哪里是聪明,分明是蠢笨如斯,心甘情愿地钻进人家挖好的坑里。
她气得不行,转身看着身后站立的阿凉,气得眼睛微红,问道:“你是不是也知道?”
穆凉莞尔,眼中柔情如水,点了点她的眉梢,安慰道:“我哪里知晓,你若不说,我也不明,我们回院子,不理他就是了。”
林然不为所动,她本有些不信阿凉的话,可触及她眼中的柔和就舍不得质疑,回身看着穆能:“我去告诉祖母,你联合外人欺负我。”
穆能被她二人的目光所望,顿觉浑身不自在,刀锋般的脸色泛着尴尬,复又回身去打拳,不准备回应两人的话。这二人在一起都有十四年了,早就一条心,一张嘴斗不过两张嘴,罢了罢了,不说了。
他自认倒霉。
林然气得回到院子里,躺在榻上左右翻了翻,心中始终觉得不自在,她又坐起身来,十分不甘。
穆凉在学做针线,针脚有些不密,准备拆了重新做,耳畔多了些热气,她就知小无赖凑了过来,她后退,靠着软枕,道:“阿爹心中多是那群将士,你气甚。”
“那是他心中没有我,联合信阳公主来算计我,难道不可恨。他若开口要银子,我定双手奉上,哪里有他这么做的。”林然越想越觉得生气,拍了拍软榻,气道:“阿爹就是过分,昨夜醉醺醺的来找我,就是早有预谋。”
“早有预谋,那你就搬空王府里的酒,顺道对酒肆里说一声,不准他喝酒记账,一月后他就会认识到自己的错误了,可好?”穆凉失笑,笑林然孩子心气,银子是小,她认为自己失去的是父亲的关心与重视。
毕竟哪有人同外头坑自己孩子的,父亲的做法确实过分了。
林然气恼归气恼,对穆能的尊敬不减,闻言后反有几分担忧:“这不好吧,阿爹这些年就只爱酒了,断了他的酒,他会揍我的。
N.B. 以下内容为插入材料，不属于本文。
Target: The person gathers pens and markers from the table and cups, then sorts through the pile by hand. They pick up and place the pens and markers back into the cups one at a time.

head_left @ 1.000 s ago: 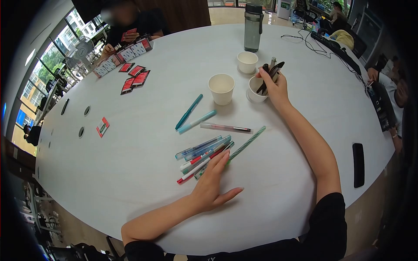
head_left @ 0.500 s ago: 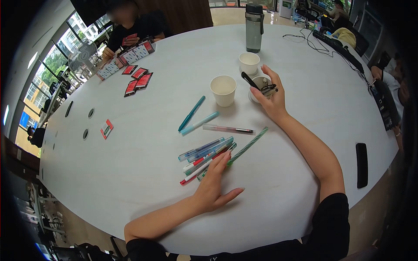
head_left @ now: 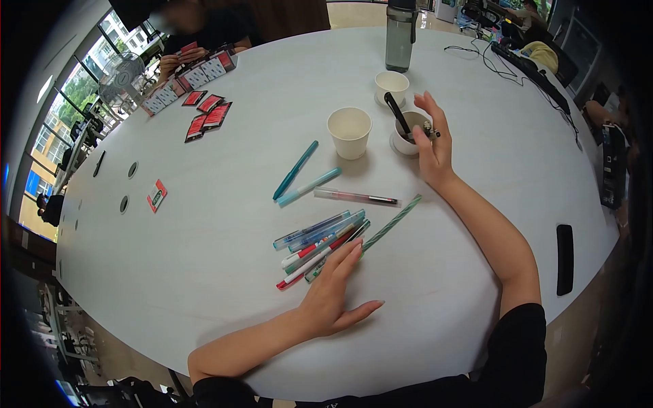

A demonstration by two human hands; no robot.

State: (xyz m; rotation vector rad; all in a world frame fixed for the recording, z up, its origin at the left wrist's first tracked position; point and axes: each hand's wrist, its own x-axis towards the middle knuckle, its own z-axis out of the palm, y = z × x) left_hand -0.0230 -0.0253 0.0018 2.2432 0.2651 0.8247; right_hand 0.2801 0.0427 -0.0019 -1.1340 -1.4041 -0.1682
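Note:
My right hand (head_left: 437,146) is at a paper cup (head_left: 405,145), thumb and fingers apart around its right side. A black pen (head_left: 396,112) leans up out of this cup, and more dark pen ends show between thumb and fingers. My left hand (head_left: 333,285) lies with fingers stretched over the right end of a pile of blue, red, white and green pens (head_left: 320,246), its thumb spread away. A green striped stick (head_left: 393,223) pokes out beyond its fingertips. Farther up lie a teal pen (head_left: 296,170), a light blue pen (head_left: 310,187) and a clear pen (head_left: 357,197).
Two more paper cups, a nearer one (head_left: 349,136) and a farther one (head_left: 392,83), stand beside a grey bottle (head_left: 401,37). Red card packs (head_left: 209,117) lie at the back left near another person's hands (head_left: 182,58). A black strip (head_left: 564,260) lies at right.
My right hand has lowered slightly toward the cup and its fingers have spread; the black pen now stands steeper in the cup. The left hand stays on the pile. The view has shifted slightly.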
”
“正因为爱酒,才有作用,他若不爱,你断他的酒又有何用。”穆凉摇首,林然还是太稚嫩了些。
林然倒真是不生气了,靠着阿凉道:“就算我们搬空了酒,阿爹也会去找旁人的。”
“他最多去找八王叔,喝上几壶后,八王妃就会赶他出门了。”穆凉提醒她,八王府日子并不宽裕,往日里都是父亲做东请客,八王妃睁一只眼闭一只眼,若真换过来,只怕就不会这么清静了。
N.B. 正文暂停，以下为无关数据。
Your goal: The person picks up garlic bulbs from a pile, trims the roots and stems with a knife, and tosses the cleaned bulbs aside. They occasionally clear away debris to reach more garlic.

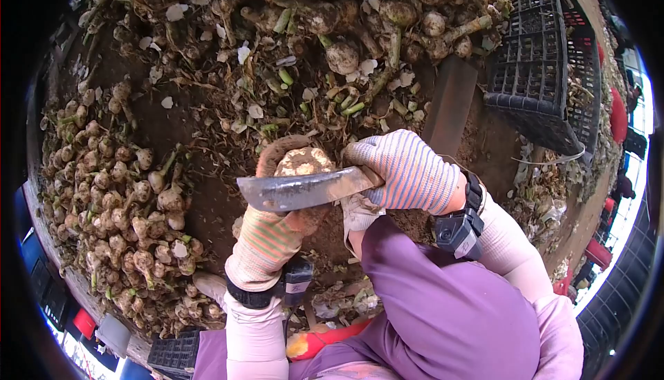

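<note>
My left hand point(266, 238), in a striped work glove, is closed around a garlic bulb point(304, 160) whose pale, soil-flecked side faces up. In my right hand point(413, 172), also gloved, is the handle of a knife point(304, 188) with a broad, dirt-smeared blade. The blade points left and crosses in front of the bulb, over the left hand's fingers; it overlaps the lower part of the bulb in this view. Both hands are held close together above my lap.
Garlic with stems point(342, 55) is heaped at the back, among cut stalks and peel. Another pile of garlic bulbs point(114, 207) lies on the left. A black plastic crate point(529, 41) stands at the back right, beside a dark bar point(451, 103).
</note>
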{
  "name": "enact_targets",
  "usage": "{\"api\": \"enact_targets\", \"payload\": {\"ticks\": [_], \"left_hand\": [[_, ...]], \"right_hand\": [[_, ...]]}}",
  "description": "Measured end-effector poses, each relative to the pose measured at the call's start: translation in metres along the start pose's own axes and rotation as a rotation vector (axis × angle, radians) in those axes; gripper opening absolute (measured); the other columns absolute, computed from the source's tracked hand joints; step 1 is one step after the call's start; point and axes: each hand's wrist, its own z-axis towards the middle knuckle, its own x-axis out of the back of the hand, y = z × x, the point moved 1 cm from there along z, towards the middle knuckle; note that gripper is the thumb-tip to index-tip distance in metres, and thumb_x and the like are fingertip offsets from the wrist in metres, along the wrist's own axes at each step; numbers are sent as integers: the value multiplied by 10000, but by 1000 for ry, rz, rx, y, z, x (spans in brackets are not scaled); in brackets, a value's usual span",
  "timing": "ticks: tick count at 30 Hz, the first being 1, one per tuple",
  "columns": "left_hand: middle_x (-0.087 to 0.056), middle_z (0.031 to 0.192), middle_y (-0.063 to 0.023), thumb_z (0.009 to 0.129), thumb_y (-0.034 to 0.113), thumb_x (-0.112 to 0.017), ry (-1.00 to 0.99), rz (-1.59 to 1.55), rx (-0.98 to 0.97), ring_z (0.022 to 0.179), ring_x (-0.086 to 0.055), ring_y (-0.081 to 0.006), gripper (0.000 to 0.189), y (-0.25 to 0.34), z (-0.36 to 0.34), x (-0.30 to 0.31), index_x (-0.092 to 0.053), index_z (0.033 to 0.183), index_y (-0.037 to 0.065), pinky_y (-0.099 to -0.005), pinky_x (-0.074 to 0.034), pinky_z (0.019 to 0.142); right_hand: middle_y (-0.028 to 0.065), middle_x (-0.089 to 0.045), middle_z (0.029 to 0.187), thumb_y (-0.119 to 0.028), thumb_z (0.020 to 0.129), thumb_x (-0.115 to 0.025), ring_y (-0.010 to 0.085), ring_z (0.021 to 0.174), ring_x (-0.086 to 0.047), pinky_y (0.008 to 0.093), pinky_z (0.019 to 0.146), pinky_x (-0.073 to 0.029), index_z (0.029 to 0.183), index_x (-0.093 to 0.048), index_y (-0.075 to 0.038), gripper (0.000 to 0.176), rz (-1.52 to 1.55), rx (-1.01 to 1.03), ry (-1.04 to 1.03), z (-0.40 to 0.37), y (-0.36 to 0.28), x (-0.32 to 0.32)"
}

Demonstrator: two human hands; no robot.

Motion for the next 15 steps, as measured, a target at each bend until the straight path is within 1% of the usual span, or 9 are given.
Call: {"api": "enact_targets", "payload": {"ticks": [1, 3, 5, 7, 9, 10, 12, 13, 15], "left_hand": [[-541, 1068, -43, 722, -29, -699, 11, -152, 32, 1011, -545, -143, 695, 0, 0, 0, -307, 1291, 55, -256, -482, 830], [-565, 1072, -23, 768, 44, -664, -66, 393, -178, 1031, -550, -147, 586, -2, 1, 11, -360, 1266, 95, -327, -455, 911], [-586, 1097, 4, 821, 208, -611, -222, 1697, -734, 1053, -553, -156, 443, 6, -1, 11, -435, 1222, 141, -392, -372, 1007], [-589, 1133, 31, 854, 344, -525, -170, 1738, -771, 1066, -549, -149, 367, -4, -4, 16, -490, 1176, 171, -393, -297, 1061], [-604, 1101, 22, 840, 321, -538, -60, 995, -210, 1050, -558, -136, 373, -10, -3, 19, -493, 1171, 156, -355, -322, 1044], [-604, 1101, 22, 840, 321, -538, -62, 994, -209, 1050, -558, -136, 373, -11, -4, 18, -493, 1171, 156, -355, -322, 1044], [-616, 1065, 26, 789, 237, -582, 2, -65, 53, 1034, -565, -126, 404, -15, -5, 19, -486, 1172, 153, -340, -326, 1040], [-616, 1065, 26, 789, 237, -582, 1, -66, 54, 1034, -565, -126, 404, -18, -6, 19, -486, 1172, 153, -340, -326, 1040], [-626, 1040, 16, 742, 191, -601, -6, 804, -105, 998, -584, -131, 437, -21, -8, 18, -485, 1160, 138, -342, -342, 1027]], "right_hand": [[147, -589, 722, -176, 641, -641, 358, 716, -596, 422, 607, -478, 871, -561, -56, 271, -28, 25, 1, 0, -1, -1], [137, -583, 713, -173, 642, -642, 351, 701, -595, 422, 597, -473, 860, -558, -58, 260, -25, 50, 8, 0, 0, -1], [143, -563, 703, -223, 625, -677, 362, 700, -577, 417, 585, -453, 849, -565, -48, 306, -4, 75, 21, -1, -2, -2], [137, -565, 710, -242, 631, -687, 358, 701, -579, 416, 584, -452, 848, -564, -50, 316, -15, 70, 1, 0, -4, 0], [118, -586, 710, -147, 634, -641, 342, 702, -601, 421, 593, -471, 857, -566, -70, 248, -24, 74, 2, 1, -6, 3], [118, -586, 710, -147, 634, -641, 342, 702, -601, 421, 593, -471, 857, -566, -70, 248, -24, 72, 1, 2, -5, 2], [118, -583, 710, -141, 623, -639, 343, 706, -600, 422, 592, -469, 843, -564, -70, 243, -19, 68, 23, 2, -1, -3], [118, -583, 710, -141, 623, -639, 343, 706, -600, 422, 592, -469, 843, -564, -70, 243, -19, 67, 22, 2, 1, -6], [117, -580, 707, -135, 610, -638, 343, 707, -600, 421, 588, -467, 828, -559, -69, 241, -8, 92, 65, 4, 9, -11]]}}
林然不懂八王府内的情景,八王清正,与父亲一般,但凡有些多余的俸禄都会去补贴下属,哪里有银子去喝酒。
八王九王在军营中备受爱戴,可见他们的心囊括着数万将士,如今明皇当政,他们不得不与往日的旧属断了联系。
“那就听阿凉的,我去吩咐,将酒都送给附近的百姓,或者搬去酒肆里贩卖。”林然道,她一向都听阿凉的,只要阿凉开口,她就会尽力去做。
这次也不例外,她趁着穆能出府的时候,让仆人将酒库里的酒搬空,快速送去酒肆。
看着空荡荡的酒库又顿觉哪里不对,阿爹喝不到酒肯定暴怒,沉思须臾后,她让人找了些酒坛来,打些井水放进去,封上酒封,又是满满一酒库的‘酒’。
办完阿凉嘱咐的事情后,她要去准备聘礼,只是身旁无林肆在,也不知道该怎么准备。
最后只好去找祖母。
老夫人在花圃里浇花,大簇大簇的各色菊花开得正好,她一瓢一瓢地浇花,林然勤快地接过婢女手中的水桶,讨好道:“祖母,我有事想问问您。”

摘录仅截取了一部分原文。